> [REQUIRED ACTION]
Give every entry again, exactly.

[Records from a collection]
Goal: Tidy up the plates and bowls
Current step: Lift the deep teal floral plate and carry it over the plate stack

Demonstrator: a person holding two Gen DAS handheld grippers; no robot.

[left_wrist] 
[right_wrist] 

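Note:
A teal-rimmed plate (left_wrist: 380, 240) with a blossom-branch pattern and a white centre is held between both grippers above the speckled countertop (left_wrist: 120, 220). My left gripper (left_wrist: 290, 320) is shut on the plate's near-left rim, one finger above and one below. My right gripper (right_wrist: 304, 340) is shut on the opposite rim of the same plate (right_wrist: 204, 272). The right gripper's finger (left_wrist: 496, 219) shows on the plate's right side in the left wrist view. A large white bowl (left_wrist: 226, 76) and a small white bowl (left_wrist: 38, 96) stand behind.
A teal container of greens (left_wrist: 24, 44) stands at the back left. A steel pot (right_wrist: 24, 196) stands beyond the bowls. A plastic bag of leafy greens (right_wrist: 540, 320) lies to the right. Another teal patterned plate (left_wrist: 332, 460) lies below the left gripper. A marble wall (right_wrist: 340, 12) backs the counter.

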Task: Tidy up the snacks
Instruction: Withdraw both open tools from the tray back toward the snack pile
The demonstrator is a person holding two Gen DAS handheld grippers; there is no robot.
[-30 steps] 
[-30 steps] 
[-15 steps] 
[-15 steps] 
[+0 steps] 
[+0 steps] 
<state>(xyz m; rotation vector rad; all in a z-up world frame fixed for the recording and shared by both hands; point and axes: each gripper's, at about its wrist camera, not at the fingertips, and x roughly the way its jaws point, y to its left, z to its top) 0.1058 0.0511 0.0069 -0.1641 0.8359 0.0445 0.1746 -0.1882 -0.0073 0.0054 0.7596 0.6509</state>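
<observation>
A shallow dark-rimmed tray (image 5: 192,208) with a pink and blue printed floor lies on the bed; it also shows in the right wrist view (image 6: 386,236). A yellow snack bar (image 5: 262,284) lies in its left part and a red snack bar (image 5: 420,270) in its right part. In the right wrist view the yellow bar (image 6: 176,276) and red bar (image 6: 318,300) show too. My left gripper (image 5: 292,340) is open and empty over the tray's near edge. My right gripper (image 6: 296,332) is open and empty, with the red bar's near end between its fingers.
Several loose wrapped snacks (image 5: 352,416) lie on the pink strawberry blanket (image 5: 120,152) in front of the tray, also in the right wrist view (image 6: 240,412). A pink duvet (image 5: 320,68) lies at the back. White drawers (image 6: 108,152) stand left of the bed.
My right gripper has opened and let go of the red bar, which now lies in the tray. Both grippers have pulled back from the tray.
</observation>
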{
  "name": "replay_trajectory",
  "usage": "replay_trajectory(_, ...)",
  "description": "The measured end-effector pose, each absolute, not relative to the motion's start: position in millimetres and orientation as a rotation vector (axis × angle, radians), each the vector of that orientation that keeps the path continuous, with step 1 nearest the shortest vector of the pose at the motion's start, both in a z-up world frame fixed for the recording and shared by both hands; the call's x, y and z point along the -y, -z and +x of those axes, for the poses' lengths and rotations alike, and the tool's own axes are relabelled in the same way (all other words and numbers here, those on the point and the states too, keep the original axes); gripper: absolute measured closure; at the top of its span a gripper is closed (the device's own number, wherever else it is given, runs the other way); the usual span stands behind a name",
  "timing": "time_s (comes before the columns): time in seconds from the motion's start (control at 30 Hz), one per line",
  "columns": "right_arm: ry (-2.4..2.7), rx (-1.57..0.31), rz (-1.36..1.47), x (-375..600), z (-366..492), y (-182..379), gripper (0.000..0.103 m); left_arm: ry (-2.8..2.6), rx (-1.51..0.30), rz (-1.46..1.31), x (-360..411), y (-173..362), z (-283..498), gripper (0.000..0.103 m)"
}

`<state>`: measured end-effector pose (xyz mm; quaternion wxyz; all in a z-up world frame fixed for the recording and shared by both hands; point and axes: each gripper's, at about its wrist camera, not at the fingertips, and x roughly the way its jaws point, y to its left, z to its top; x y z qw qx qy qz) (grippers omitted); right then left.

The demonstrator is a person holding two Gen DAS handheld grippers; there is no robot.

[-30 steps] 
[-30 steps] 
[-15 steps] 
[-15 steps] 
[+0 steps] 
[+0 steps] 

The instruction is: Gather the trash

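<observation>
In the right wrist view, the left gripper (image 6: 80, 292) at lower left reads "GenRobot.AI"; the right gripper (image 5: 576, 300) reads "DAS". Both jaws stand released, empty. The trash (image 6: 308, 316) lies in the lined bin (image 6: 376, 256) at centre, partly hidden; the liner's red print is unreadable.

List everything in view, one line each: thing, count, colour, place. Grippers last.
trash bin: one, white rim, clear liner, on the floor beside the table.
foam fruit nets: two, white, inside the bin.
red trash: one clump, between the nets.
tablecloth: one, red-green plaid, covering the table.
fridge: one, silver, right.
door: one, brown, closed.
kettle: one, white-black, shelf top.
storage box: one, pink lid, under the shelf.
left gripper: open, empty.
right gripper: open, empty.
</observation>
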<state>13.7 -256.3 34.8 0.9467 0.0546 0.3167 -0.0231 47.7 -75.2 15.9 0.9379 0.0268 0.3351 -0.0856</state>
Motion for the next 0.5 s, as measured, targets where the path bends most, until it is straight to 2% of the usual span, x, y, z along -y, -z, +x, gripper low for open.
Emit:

> [ANSWER BOX]
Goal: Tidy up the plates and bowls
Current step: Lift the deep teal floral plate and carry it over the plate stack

Demonstrator: a person holding two Gen DAS handheld grippers; no robot.

[left_wrist] 
[right_wrist] 

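Note:
A teal-rimmed plate (left_wrist: 380, 240) with a blossom-branch pattern and a white centre is held between both grippers above the speckled countertop (left_wrist: 120, 220). My left gripper (left_wrist: 290, 320) is shut on the plate's near-left rim, one finger above and one below. My right gripper (right_wrist: 304, 340) is shut on the opposite rim of the same plate (right_wrist: 204, 272). The right gripper's finger (left_wrist: 496, 219) shows on the plate's right side in the left wrist view. A large white bowl (left_wrist: 226, 76) and a small white bowl (left_wrist: 38, 96) stand behind.
A teal container of greens (left_wrist: 24, 44) stands at the back left. A steel pot (right_wrist: 24, 196) stands beyond the bowls. A plastic bag of leafy greens (right_wrist: 540, 320) lies to the right. Another teal patterned plate (left_wrist: 332, 460) lies below the left gripper. A marble wall (right_wrist: 340, 12) backs the counter.
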
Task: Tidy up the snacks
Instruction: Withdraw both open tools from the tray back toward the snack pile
The demonstrator is a person holding two Gen DAS handheld grippers; there is no robot.
[-30 steps] 
[-30 steps] 
[-15 steps] 
[-15 steps] 
[+0 steps] 
[+0 steps] 
<state>(xyz m; rotation vector rad; all in a z-up world frame fixed for the recording and shared by both hands; point and axes: each gripper's, at about its wrist camera, not at the fingertips, and x roughly the way its jaws point, y to its left, z to its top) 0.1058 0.0511 0.0069 -0.1641 0.8359 0.0445 0.1746 -0.1882 -0.0073 0.0054 0.7596 0.6509</state>
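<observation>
A shallow dark-rimmed tray (image 5: 192,208) with a pink and blue printed floor lies on the bed; it also shows in the right wrist view (image 6: 386,236). A yellow snack bar (image 5: 262,284) lies in its left part and a red snack bar (image 5: 420,270) in its right part. In the right wrist view the yellow bar (image 6: 176,276) and red bar (image 6: 318,300) show too. My left gripper (image 5: 292,340) is open and empty over the tray's near edge. My right gripper (image 6: 296,332) is open and empty, with the red bar's near end between its fingers.
Several loose wrapped snacks (image 5: 352,416) lie on the pink strawberry blanket (image 5: 120,152) in front of the tray, also in the right wrist view (image 6: 240,412). A pink duvet (image 5: 320,68) lies at the back. White drawers (image 6: 108,152) stand left of the bed.
My right gripper has opened and let go of the red bar, which now lies in the tray. Both grippers have pulled back from the tray.
</observation>
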{
  "name": "replay_trajectory",
  "usage": "replay_trajectory(_, ...)",
  "description": "The measured end-effector pose, each absolute, not relative to the motion's start: position in millimetres and orientation as a rotation vector (axis × angle, radians), each the vector of that orientation that keeps the path continuous, with step 1 nearest the shortest vector of the pose at the motion's start, both in a z-up world frame fixed for the recording and shared by both hands; the call's x, y and z point along the -y, -z and +x of those axes, for the poses' lengths and rotations alike, and the tool's own axes are relabelled in the same way (all other words and numbers here, those on the point and the states too, keep the original axes); gripper: absolute measured closure; at the top of its span a gripper is closed (the device's own number, wherever else it is given, runs the other way); the usual span stands behind a name",
  "timing": "time_s (comes before the columns): time in seconds from the motion's start (control at 30 Hz), one per line",
  "columns": "right_arm: ry (-2.4..2.7), rx (-1.57..0.31), rz (-1.36..1.47), x (-375..600), z (-366..492), y (-182..379), gripper (0.000..0.103 m); left_arm: ry (-2.8..2.6), rx (-1.51..0.30), rz (-1.46..1.31), x (-360..411), y (-173..362), z (-283..498), gripper (0.000..0.103 m)"
}

`<state>`: measured end-effector pose (xyz mm; quaternion wxyz; all in a z-up world frame fixed for the recording and shared by both hands; point and axes: each gripper's, at about its wrist camera, not at the fingertips, and x roughly the way its jaws point, y to its left, z to its top; x y z qw qx qy qz) (grippers omitted); right then left.

The demonstrator is a person holding two Gen DAS handheld grippers; there is no robot.

[-30 steps] 
[-30 steps] 
[-15 steps] 
[-15 steps] 
[+0 steps] 
[+0 steps] 

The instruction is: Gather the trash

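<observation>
In the right wrist view, the left gripper (image 6: 80, 292) at lower left reads "GenRobot.AI"; the right gripper (image 5: 576, 300) reads "DAS". Both jaws stand released, empty. The trash (image 6: 308, 316) lies in the lined bin (image 6: 376, 256) at centre, partly hidden; the liner's red print is unreadable.

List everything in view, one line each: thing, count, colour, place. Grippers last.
trash bin: one, white rim, clear liner, on the floor beside the table.
foam fruit nets: two, white, inside the bin.
red trash: one clump, between the nets.
tablecloth: one, red-green plaid, covering the table.
fridge: one, silver, right.
door: one, brown, closed.
kettle: one, white-black, shelf top.
storage box: one, pink lid, under the shelf.
left gripper: open, empty.
right gripper: open, empty.
</observation>
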<state>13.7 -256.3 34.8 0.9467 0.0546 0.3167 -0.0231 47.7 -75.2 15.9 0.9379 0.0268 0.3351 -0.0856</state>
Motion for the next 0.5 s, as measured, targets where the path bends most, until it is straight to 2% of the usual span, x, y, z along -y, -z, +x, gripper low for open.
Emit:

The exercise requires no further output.